* **EXERCISE**
Pictures within the data are to be left out; everything else must be reproduced exactly.

--- DATA SEGMENT ---

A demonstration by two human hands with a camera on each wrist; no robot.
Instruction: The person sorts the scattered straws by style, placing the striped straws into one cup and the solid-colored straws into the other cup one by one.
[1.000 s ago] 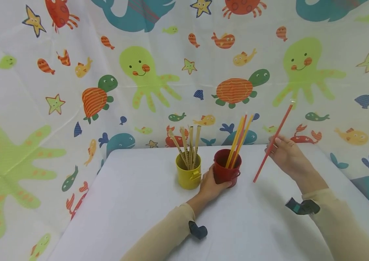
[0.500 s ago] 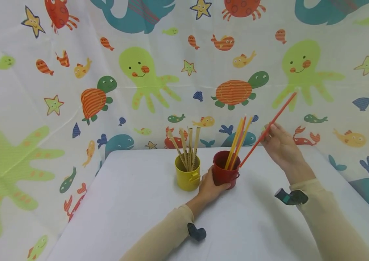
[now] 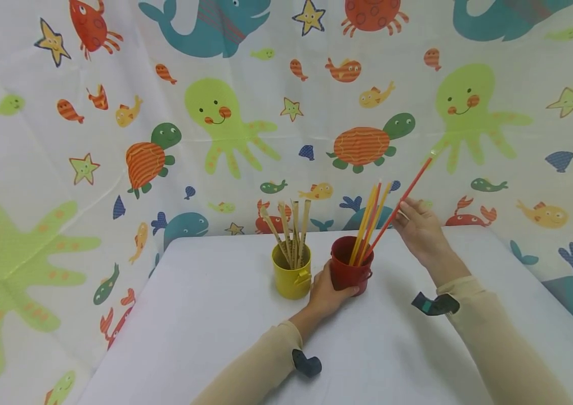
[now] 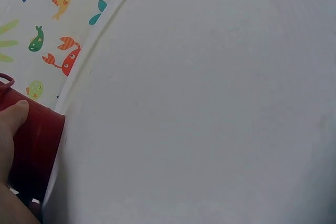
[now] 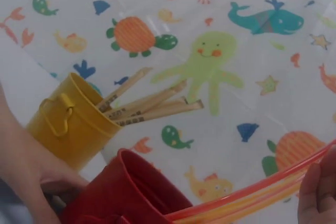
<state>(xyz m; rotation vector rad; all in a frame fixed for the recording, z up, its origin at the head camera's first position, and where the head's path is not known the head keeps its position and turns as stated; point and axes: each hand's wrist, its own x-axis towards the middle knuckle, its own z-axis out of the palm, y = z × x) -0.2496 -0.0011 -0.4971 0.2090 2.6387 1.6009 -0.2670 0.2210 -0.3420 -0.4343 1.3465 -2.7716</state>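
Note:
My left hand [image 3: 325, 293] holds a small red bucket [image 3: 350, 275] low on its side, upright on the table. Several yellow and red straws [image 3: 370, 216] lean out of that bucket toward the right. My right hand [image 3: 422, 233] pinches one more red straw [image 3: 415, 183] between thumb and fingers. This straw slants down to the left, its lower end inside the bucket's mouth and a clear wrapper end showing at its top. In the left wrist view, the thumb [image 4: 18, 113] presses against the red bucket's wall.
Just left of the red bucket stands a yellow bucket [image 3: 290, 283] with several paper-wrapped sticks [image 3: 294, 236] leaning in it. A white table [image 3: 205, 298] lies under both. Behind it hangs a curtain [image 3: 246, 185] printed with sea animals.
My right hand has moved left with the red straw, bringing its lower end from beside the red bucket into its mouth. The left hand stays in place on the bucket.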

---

* **RESULT FOR THIS EXERCISE**
A demonstration by two human hands with a camera on each wrist; no robot.
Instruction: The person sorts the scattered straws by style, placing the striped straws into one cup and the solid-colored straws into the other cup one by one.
[1.000 s ago] 
[0.500 s ago] 
[now] 
[now] 
[now] 
<state>(xyz m; rotation vector rad; all in a frame fixed for the recording, z up, its origin at the head camera's first position, and where the head's path is not known the head keeps its position and turns as stated; point and axes: each hand's wrist, its own x-axis towards the middle knuckle, its own z-axis out of the palm, y = z × x) -0.2496 -0.0011 -0.4971 0.2090 2.6387 1.6009 -0.2670 0.2210 -0.3420 -0.4343 1.3465 -2.7716</state>
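Note:
My left hand [image 3: 325, 293] holds a small red bucket [image 3: 350, 275] low on its side, upright on the table. Several yellow and red straws [image 3: 370, 216] lean out of that bucket toward the right. My right hand [image 3: 422, 233] pinches one more red straw [image 3: 415, 183] between thumb and fingers. This straw slants down to the left, its lower end inside the bucket's mouth and a clear wrapper end showing at its top. In the left wrist view, the thumb [image 4: 18, 113] presses against the red bucket's wall.
Just left of the red bucket stands a yellow bucket [image 3: 290, 283] with several paper-wrapped sticks [image 3: 294, 236] leaning in it. A white table [image 3: 205, 298] lies under both. Behind it hangs a curtain [image 3: 246, 185] printed with sea animals.
My right hand has moved left with the red straw, bringing its lower end from beside the red bucket into its mouth. The left hand stays in place on the bucket.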

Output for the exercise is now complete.